Suasana menjadi sangat dingin.
"M-Maxim, beraninya kau... berbicara padaku seperti ini...?"
"Mengapa saya tidak boleh?"
Menatap langsung mantan grand duchess yang sekarang berwajah merah, Maxim von Waldeck menjawab dengan senyuman mengejek.
"Jika Anda menunjukkan rasa tidak hormat kepada istri saya, maka saya tidak akan ragu untuk bertindak terhada Anda, bahkan jika saya menganggap Anda seperti ibu saya sendiri."
"…"
"Jadi, saya memberi Anda peringatan sebelum saya terpaksa melangkah lebih jauh. Apa Anda mengerti?"
Kata-kata beraninya membuatnya terkejut total, tidak tahu harus menjawab apa.
Daisy juga terkejut. Dia tidak bisa percaya apa yang didengarnya.
Dia merasa bersyukur, tetapi... apakah benar-benar perlu untuk menghadapi mantan grand duchess dengan cara yang begitu agresif?
Dia telah minum, dan meskipun dia tahu temperamennya memang cepat meledak, sekarang dia tampak lebih mudah tersulut emosi.
"Sekarang saya adalah Tuan Waldeck, saya ingin memperlakukan bibi dengan baik seperti saya memperlakukan ibu saya sendiri, jadi saya harap bibi akan bekerja sama."
Ruangan makan menjadi hening, seolah ember es telah dituangkan ke atasnya.
Jelas tersinggung, mantan grand duchess akhirnya meletakkan serbetnya dan keluar dari ruangan dengan marah. Maxim berbalik kepada Daisy dengan senyum kemenangan.
"Daisy von Waldeck."
"Ya, ya... apa?"
Mengapa dia tiba-tiba menggunakan nama lengkapnya? Rasanya menakutkan.
Daisy menghela napas, terkejut.
"Apakah ada sesuatu yang ingin kau lakukan?"
"Sesuatunya yang ingin saya lakukan?"
"Apapun yang kau inginkan. Selama itu dalam kekuasaanku, silakan minta."
…Tolong izinkan aku bercerai.
Tapi mengatakan itu tidak akan membawanya ke mana-mana.
Setelah berhenti sejenak untuk memikirkan pertanyaan tak terduga itu, Daisy ragu sebelum menjawab.
"Kalau begitu... aku ingin bertemu ayahku.

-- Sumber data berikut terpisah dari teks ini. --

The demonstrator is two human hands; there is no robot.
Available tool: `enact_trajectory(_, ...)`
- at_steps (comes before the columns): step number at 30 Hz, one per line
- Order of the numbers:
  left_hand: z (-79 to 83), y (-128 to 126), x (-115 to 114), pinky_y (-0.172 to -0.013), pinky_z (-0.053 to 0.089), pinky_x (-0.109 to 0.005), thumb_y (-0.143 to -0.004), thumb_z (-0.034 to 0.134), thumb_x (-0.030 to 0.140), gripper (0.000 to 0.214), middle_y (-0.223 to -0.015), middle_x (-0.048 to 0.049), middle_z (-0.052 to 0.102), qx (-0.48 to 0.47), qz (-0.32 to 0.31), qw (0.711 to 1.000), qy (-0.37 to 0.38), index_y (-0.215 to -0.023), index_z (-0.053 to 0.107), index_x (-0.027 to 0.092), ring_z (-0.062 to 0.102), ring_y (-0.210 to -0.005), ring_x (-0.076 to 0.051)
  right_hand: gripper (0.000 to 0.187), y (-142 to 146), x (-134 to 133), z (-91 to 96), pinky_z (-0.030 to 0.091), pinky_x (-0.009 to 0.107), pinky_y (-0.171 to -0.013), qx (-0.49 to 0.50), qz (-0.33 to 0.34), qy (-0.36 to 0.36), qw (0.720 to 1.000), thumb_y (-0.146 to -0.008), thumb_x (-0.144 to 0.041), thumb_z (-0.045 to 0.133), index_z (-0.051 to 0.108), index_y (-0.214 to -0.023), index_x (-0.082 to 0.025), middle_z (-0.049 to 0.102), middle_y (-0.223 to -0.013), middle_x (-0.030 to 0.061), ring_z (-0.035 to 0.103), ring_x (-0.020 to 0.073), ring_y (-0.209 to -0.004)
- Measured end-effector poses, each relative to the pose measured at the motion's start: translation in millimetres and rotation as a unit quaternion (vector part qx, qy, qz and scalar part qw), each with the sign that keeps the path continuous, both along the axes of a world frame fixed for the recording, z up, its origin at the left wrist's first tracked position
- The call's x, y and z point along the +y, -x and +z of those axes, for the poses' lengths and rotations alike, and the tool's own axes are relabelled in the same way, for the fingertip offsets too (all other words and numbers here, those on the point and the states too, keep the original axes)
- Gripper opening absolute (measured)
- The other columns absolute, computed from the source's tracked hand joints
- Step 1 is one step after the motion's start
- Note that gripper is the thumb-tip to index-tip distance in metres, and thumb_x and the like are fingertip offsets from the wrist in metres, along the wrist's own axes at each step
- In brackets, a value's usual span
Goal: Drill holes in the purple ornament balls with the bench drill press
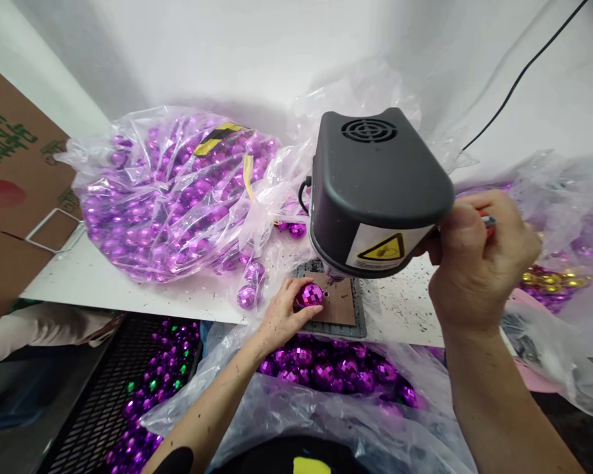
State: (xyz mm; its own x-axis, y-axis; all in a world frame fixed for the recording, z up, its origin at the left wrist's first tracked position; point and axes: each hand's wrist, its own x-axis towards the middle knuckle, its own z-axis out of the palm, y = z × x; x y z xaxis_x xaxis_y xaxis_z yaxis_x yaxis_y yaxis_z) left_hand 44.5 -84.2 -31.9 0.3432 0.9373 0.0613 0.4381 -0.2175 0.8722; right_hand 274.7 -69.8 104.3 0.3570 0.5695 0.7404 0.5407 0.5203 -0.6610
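Observation:
My left hand (281,315) pinches a shiny purple faceted ball (310,295) between thumb and fingers. The ball rests over a brown board (343,303) on the grey metal base of a black bench drill press (375,184). Its housing has a round vent on top and a yellow warning label in front, and hides most of the tool below. To the right of the housing, my right hand (474,257) is closed around the press handle, mostly covered by the fingers; a red and metal bit (488,222) shows between them.
A big clear bag (172,197) of purple balls lies left on the white table (188,297), with loose balls (247,296) beside it. An open bag (321,368) of balls hangs at the front edge. A black crate (89,395), a cardboard box (20,178) and pink tray (528,375) flank it.

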Motion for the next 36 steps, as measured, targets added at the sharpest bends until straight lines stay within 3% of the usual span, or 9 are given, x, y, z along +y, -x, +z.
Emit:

Sudah lama sekali."
Pertama-tama, dia perlu menghadapi bajingan itu, Therese, yang telah menjebloskannya ke dalam misi konyol ini.
༺♰༻
"Saya menyambut pahlawan bangsa kita, Grand Duke Waldeck."
Di Mansion Therese.
Count Therese meletakkan tangan di atas hatinya dan membungkuk dengan hormat.
Dia adalah bos Daisy, pemimpin organisasi rahasia "Clean," dan saat ini berperan sebagai ayah angkat Daisy.
"Selamat atas kemenangan Anda yang belum pernah terjadi sebelumnya. Berkat Anda, Yang Mulia, kami dapat menjaga kehormatan kerajaan."
"Anda terlalu baik."
Itu hanya kata-kata kosong.
Meskipun pujian yang berlebihan, Maxim von Waldeck tidak memberikan respons khusus, hanya mengembalikan senyuman tipis.
Count Therese, Lucas Therese, selalu sopan di depan umum.
Dari luar, dia adalah contoh seorang bangsawan berpangkat tinggi, tetapi secara diam-diam, dia memimpin organisasi revolusioner. Bahkan setelah menghilangkan para idiot dari monarki, dia adalah seorang pria yang bisa memuji dan bercanda tanpa berkedip. Seseorang bahkan bisa mengatakan dia seperti ular, dari ujung ke ujung.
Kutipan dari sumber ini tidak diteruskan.